Валентина — еще одна жертва иллюзии о бесконечности жизни — пребывала в плохом настроении, с нею частенько это случалось.
— Чего нос повесила? А гляди, что я тебе принесла, — я подала ей мимозину.
— Ой, я так люблю этот запах! Спасибо. С чего ты вдруг раздобрилась?
Ну вот, опять вопросы…
В последнее время я привыкла сама их задавать, но не всем подряд, кто со мною рядом находится, и не обо всем на свете.
— Мне в больницу надо съездить, — решила я быть честной и откровенной, но долго этой пытки не выдержала, и опять меня понесло: — Надо у Гоголевой рецепт выписать, что-то не долечила она меня. Опять бессонницы изводят. Поработаешь без меня?
— Как будто я не знаю, что в выходные дни лечащие врачи отдыхают и в больницу не приходят. Врать научись сначала.
— Гоголева сегодня дежурит, — не заедаясь, нарочно спокойно импровизировала я дальше.

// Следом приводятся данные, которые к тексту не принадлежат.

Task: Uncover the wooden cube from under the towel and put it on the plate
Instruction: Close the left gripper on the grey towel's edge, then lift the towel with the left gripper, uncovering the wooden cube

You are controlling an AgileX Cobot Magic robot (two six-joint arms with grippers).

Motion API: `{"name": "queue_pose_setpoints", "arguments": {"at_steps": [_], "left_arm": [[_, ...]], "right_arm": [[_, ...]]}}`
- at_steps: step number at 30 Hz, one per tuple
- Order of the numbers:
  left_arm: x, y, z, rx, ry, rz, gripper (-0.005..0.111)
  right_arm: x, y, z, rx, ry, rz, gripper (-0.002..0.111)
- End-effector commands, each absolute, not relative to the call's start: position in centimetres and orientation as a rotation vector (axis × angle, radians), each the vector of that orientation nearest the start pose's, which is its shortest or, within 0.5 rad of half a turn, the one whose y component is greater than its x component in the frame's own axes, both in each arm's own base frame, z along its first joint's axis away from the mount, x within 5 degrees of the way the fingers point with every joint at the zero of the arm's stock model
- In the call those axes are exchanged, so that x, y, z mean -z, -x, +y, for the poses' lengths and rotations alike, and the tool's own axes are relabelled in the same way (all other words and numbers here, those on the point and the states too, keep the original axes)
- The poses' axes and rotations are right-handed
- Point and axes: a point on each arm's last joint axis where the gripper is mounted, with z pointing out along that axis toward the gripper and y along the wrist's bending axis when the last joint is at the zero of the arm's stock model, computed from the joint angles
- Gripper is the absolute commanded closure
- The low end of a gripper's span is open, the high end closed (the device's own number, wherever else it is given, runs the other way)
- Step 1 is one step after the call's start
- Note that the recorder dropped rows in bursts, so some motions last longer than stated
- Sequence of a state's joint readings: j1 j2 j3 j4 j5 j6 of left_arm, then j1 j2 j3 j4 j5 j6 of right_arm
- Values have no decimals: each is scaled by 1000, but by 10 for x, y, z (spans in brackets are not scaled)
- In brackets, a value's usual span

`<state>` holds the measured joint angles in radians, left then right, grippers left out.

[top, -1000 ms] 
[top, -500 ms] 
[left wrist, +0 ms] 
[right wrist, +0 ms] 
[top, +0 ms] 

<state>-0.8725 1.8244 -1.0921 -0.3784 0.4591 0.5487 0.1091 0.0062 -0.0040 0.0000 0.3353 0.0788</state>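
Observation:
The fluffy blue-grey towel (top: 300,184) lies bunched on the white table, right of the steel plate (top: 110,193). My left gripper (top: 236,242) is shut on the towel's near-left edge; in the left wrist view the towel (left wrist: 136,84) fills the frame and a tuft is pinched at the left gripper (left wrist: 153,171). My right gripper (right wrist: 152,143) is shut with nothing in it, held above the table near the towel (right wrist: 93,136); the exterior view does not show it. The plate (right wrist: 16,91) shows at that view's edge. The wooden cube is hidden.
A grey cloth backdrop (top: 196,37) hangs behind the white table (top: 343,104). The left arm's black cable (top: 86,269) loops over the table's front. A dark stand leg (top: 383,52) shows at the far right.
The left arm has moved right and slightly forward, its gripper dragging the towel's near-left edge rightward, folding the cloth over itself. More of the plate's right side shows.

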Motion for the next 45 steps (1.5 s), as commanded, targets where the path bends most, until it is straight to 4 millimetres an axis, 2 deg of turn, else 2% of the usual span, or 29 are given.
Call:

— А-а, тогда езжай, конечно, — она, обмахиваясь мимозой, поспешила в торговый зал с явными признаками улучшенного настроения, почти напевая.
***
Идя вдоль живой изгороди, обрамляющей тротуары отделения неврозов, я обратила внимание, что на кустах сирени почки значительно увеличились и даже, казалось, из их глубины пробивается зеленый отсвет. При первом же солнечном дне они взорвутся, превращаясь в листву. Но сирень, изготовившись к старту пробуждения, умела ждать тепла, удобного момента, устоявшейся погоды. И была в этом великая мудрость и великая печаль, ибо трудно и горестно не зависеть от себя и тратиться на ожидание, зная, что век твой короток. Зная! Сирень спасало неведение, дарящее ей покой и безмятежность.
Меня же, наоборот, неведение ввергало в отчаяние, и я спешила избавиться от белых пятен, покрывающих все, связанное с изувером, притаившимся где-то совсем рядом (если предчувствия не обманывают Ясеневу), маскируясь под добропорядочного обывателя. Я не могла и не хотела ждать, пока совпадения милостиво набросают в мою почтовую корзину побольше сведений о нем. Я спешила добыть их сама, вопреки теории о равновесии терпения и его итога.
Жанна Львовна сидела в палате одна. После нашей с Ясеневой выписки из больницы к ней, оказывается, поселили двух молодушек: одну довело до больницы ремесло учителя, а другую — сын-наркоман. Но на выходные они уехали домой, видимо, чтобы попробовать на зуб получаемое лечение.